• Work to complete:
Quote only the lines from the top of the listing below down to and including the line with "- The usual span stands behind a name".

• Given data:
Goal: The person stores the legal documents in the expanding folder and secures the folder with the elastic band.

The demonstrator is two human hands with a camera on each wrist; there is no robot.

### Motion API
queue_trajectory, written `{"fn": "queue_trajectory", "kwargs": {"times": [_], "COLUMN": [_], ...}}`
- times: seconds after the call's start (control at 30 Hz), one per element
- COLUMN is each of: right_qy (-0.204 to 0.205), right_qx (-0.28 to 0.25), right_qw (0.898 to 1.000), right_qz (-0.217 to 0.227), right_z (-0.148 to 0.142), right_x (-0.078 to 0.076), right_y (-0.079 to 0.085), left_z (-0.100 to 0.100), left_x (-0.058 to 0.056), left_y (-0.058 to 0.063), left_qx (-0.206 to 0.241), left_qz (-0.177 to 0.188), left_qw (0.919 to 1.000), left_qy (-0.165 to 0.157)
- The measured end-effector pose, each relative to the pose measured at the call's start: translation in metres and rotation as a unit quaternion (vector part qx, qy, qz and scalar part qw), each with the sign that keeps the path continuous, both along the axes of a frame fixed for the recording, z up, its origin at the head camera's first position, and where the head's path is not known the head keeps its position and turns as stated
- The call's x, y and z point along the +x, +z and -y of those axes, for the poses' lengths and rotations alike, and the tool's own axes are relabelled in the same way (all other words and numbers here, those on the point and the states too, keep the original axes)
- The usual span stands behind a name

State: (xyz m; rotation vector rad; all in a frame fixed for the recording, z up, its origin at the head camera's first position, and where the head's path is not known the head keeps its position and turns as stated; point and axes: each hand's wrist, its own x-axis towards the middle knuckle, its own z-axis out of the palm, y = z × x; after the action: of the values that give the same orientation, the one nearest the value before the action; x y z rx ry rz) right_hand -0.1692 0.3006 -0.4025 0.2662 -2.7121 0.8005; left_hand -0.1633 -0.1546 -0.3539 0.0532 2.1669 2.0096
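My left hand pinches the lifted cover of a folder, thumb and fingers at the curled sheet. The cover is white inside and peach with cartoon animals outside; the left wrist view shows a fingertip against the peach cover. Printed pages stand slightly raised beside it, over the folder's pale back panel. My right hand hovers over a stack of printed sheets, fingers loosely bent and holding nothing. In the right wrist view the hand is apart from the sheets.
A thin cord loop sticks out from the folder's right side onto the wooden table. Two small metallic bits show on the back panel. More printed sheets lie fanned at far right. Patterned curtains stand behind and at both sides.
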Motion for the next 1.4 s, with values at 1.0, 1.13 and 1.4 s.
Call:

• Response to this exercise:
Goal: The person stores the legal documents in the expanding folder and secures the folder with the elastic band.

The demonstrator is two human hands with a camera on each wrist; there is no robot.

### Motion API
queue_trajectory, written `{"fn": "queue_trajectory", "kwargs": {"times": [_], "COLUMN": [_], ...}}`
- times: seconds after the call's start (control at 30 Hz), one per element
- COLUMN is each of: right_qy (-0.204 to 0.205), right_qx (-0.28 to 0.25), right_qw (0.898 to 1.000), right_qz (-0.217 to 0.227), right_z (-0.148 to 0.142), right_x (-0.078 to 0.076), right_y (-0.079 to 0.085), left_z (-0.100 to 0.100), left_x (-0.058 to 0.056), left_y (-0.058 to 0.063), left_qx (-0.206 to 0.241), left_qz (-0.177 to 0.188), left_qw (0.919 to 1.000), left_qy (-0.165 to 0.157)
- The measured end-effector pose, each relative to the pose measured at the call's start: translation in metres and rotation as a unit quaternion (vector part qx, qy, qz and scalar part qw), each with the sign that keeps the path continuous, both along the axes of a frame fixed for the recording, z up, its origin at the head camera's first position, and where the head's path is not known the head keeps its position and turns as stated
- The call's x, y and z point along the +x, +z and -y of those axes, for the poses' lengths and rotations alike, and the tool's own axes are relabelled in the same way (all other words and numbers here, those on the point and the states too, keep the original axes)
- The usual span stands behind a name

There is no more to the exercise.